Katie Averill’s message to a leadership group from Fort Dodge visiting the State Capitol was straight from the heart.

“I walked into the room and told them, I have been looking forward to this,” she said. “I am a Fort Dodge girl. You can take the girl out of The Dodge, but you can’t take The Dodge out of the girl.”

“The Dodge” remains in the heart of “the girl,” seven months after she and her husband, Tim, moved to Des Moines when Gov. Kim Reynolds appointed her superintendent of the Iowa Division of Credit Unions. The division has 10 field examiners who oversee 89 state-chartered credit unions, serving 1.1 million members with $16 billion in regulated assets.

Averill was senior vice president at Citizens Community Credit Union in Fort Dodge when she was appointed to the statewide position. She worked at the credit union for almost 10 years, and also served as its vice president of marketing and business development and director of marketing, while overseeing seven branch locations.

“Working for a credit union, I thought I understood the role of the superintendent,” she said, “but that was only a small taste compared to reality. It’s a broad spectrum, it touches and crosses lots of different agencies, at the state and federal level. More than a third of Iowans are credit union members.”

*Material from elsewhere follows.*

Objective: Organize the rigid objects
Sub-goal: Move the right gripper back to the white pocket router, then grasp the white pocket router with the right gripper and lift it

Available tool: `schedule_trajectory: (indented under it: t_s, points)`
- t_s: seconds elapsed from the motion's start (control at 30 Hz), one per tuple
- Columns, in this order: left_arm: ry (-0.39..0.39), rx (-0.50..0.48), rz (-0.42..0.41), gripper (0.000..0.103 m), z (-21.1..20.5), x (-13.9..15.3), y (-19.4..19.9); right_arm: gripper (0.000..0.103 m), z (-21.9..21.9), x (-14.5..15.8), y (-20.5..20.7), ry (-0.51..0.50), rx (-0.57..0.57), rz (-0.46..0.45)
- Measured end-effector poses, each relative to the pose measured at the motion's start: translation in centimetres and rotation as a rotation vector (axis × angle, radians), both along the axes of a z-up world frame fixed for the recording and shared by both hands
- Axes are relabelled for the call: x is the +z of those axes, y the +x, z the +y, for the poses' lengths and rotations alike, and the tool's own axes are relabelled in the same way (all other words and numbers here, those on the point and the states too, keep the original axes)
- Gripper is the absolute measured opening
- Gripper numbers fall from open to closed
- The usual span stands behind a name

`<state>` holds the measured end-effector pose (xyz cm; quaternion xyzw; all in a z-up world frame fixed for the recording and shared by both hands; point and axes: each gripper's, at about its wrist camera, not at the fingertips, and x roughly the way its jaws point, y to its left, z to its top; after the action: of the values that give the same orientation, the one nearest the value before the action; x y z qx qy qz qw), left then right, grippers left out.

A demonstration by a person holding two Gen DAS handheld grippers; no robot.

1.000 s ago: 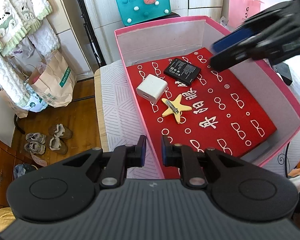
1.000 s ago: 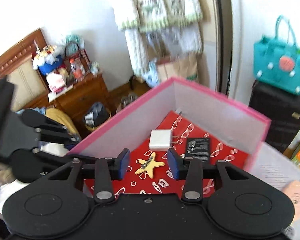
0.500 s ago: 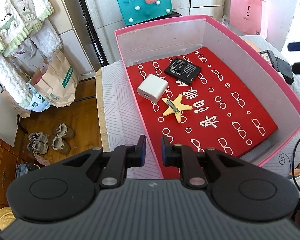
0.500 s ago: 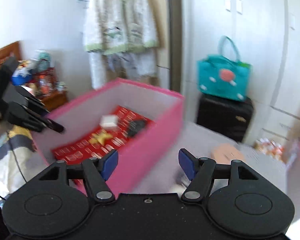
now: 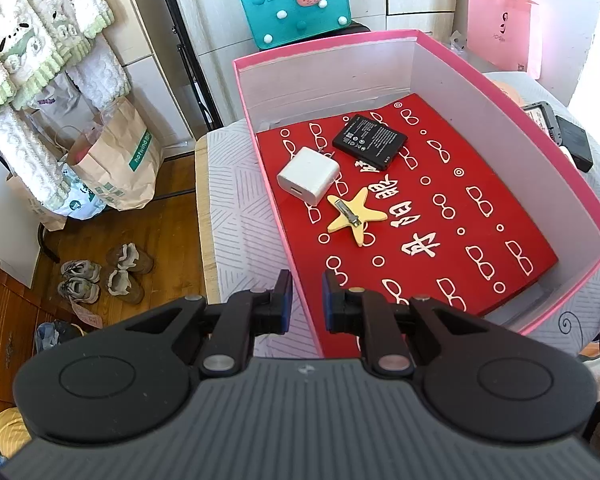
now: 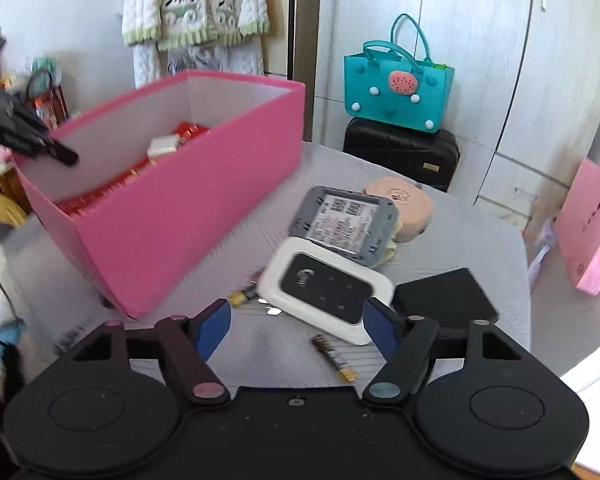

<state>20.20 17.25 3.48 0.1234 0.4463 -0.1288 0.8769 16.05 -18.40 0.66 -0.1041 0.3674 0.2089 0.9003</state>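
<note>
A pink box (image 5: pixel 324 50) with a red patterned floor holds a white charger (image 5: pixel 308 176), a black battery (image 5: pixel 370 142) and a yellow star hair clip (image 5: pixel 356 214). My left gripper (image 5: pixel 305 300) is shut on the box's near left wall. In the right wrist view, the right gripper (image 6: pixel 296 312) hovers over the table beside the box (image 6: pixel 180 220), its jaws opening with nothing between them. Just beyond its fingertips lie a white device with a black panel (image 6: pixel 326 294), a grey labelled device (image 6: pixel 344 226), a black flat square (image 6: pixel 446 300) and a thin battery (image 6: pixel 334 358).
A peach round pad (image 6: pixel 400 204) lies behind the grey device, and a small battery (image 6: pixel 244 296) sits by the box's corner. A teal bag (image 6: pixel 396 80) on a black case stands past the table. A pink bag (image 6: pixel 592 232) is at right. Shoes (image 5: pixel 100 276) lie on the floor at left.
My right gripper left the space above the box, swung out and down to the table beside it, and its jaws widened. The left gripper and the box's contents stayed put.
</note>
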Motion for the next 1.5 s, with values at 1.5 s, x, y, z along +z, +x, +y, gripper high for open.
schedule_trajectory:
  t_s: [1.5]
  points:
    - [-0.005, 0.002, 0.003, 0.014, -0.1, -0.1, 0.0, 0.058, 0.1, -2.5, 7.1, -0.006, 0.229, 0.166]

Averill succeeded JoAnn Johnson, who retired, in the role as the state’s top credit union regulator, heading a department charged with safeguarding the interests of credit union depositors and shareholders throughout the state.

Before her credit union work, Averill owned a company that provided packaging for dental laboratories all over the nation. Her father started the business and she worked with him for five years before purchasing it from him in 1995

“Owning a business gives you a solid base for every aspect of a business, including shoveling the sidewalks and taking out the trash,” she said. “In a small business like that, you wear all the hats.” She sold the business to an Indiana company in 2005.

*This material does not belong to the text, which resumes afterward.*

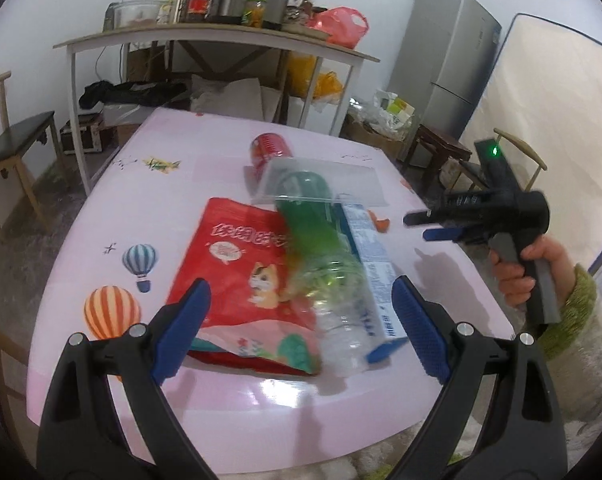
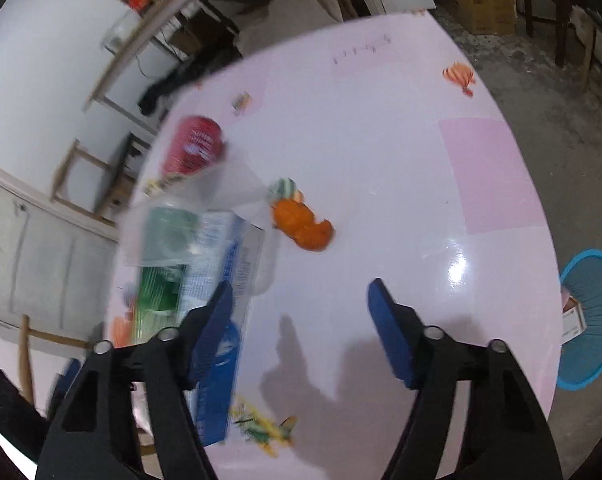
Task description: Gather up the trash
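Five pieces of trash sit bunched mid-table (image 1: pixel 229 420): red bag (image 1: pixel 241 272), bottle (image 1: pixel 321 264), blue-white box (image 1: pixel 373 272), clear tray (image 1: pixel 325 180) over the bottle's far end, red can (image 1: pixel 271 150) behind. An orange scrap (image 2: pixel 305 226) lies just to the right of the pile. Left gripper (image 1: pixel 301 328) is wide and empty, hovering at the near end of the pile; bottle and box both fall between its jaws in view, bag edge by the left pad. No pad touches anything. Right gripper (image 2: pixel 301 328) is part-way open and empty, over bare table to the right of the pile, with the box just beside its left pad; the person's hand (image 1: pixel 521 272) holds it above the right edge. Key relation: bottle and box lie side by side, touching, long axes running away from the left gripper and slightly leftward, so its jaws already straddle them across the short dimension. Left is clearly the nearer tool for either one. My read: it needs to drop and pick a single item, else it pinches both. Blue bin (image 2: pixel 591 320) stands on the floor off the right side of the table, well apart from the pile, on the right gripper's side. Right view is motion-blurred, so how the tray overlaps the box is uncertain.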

Her roots in Fort Dodge are indeed deep: both sets of her grandparents were from Fort Dodge, as were her parents, Ort and Jeanne Mills, who are both deceased. Her mother was adult education coordinator at Iowa Central Community College. Katie is the youngest of six who include Julie who lives in Perry, Jane in Chicago and Tucson, Dick in Reno and Tucson, Peggy in Kansas City and John in Kansas City. “We were a very close-knit family, which I am very thankful for,” she said.

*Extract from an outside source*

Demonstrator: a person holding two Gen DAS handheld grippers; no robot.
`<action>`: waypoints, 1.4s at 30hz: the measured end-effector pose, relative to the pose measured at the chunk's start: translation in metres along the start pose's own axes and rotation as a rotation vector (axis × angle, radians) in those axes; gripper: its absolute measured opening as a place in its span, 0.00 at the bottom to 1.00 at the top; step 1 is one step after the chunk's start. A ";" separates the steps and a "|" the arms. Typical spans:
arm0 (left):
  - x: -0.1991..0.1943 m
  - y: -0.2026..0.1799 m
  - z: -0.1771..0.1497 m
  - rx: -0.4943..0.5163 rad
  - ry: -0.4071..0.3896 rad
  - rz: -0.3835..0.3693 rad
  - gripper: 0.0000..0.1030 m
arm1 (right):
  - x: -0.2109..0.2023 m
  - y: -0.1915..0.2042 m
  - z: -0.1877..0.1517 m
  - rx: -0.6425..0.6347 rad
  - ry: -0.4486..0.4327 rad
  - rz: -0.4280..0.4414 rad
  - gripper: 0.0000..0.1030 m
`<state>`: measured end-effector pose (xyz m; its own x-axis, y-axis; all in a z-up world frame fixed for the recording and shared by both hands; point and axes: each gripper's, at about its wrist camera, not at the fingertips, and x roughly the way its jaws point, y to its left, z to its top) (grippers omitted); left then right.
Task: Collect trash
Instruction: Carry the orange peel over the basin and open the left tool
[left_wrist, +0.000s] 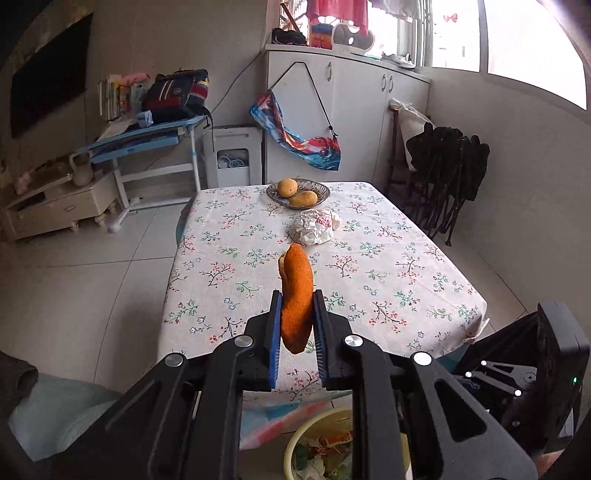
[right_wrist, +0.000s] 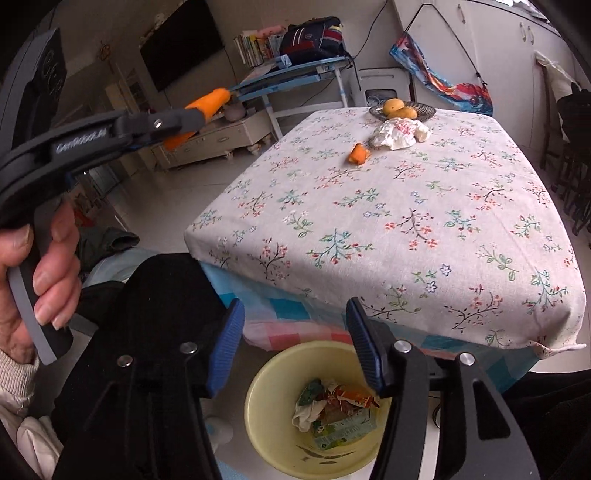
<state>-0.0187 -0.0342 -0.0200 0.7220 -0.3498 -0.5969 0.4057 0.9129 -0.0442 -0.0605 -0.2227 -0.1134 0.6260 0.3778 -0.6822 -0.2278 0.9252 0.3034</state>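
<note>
Floral cloth covers the tabletop (right_wrist: 388, 229), and below its near edge on the floor sits my yellow bin (right_wrist: 317, 402), already holding wrappers. At the far edge, the fruit bowl (right_wrist: 402, 109); just in front of it a crumpled white wrapper (right_wrist: 400, 134), with a small orange peel scrap (right_wrist: 358, 154) close beside it. My left gripper (left_wrist: 297, 325) has its jaws clenched on a long orange peel (left_wrist: 295, 295), held up in the air over the near edge. My right gripper (right_wrist: 295, 347) hangs released above the bin. My call: bring the left over the bin's middle, low, before letting go.
</note>
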 end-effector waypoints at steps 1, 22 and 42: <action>-0.003 -0.001 -0.002 0.003 0.001 -0.004 0.15 | -0.002 -0.002 0.002 0.011 -0.021 -0.004 0.58; -0.015 -0.045 -0.081 0.154 0.228 -0.211 0.15 | -0.032 -0.024 0.006 0.128 -0.196 -0.029 0.64; -0.046 -0.051 -0.074 0.267 0.085 -0.011 0.71 | -0.038 -0.021 -0.001 0.110 -0.206 -0.060 0.67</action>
<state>-0.1142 -0.0489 -0.0493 0.6721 -0.3300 -0.6628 0.5544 0.8176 0.1551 -0.0802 -0.2565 -0.0943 0.7778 0.2963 -0.5542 -0.1094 0.9323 0.3448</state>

Tim also comes from a family with Fort Dodge roots. His parents were Veronica and Jim Averill. His father is deceased and his mother continues to live in Fort Dodge. Tim’s sister, Amy Bailey, lives with her husband and their two children in Kingsley.

Katie and Tim met in high school — “he was a high school honey,” she said. He grew up two blocks from the Mills’ home where he played backyard baseball with her older brother. Katie attended St. Edmond High School and he attended Fort Dodge Senior High. They were married in 1987, months after she graduated from with a bachelor’s degree in business administration from Iowa State University, with a major in marketing. She transferred to Iowa State after a year at Iowa Central Community College.

They raised three children: Megan, Emily and Jimmy. Megan is a kindergarten teacher at St. Edmond and Jimmy is a senior in construction engineering at Iowa State.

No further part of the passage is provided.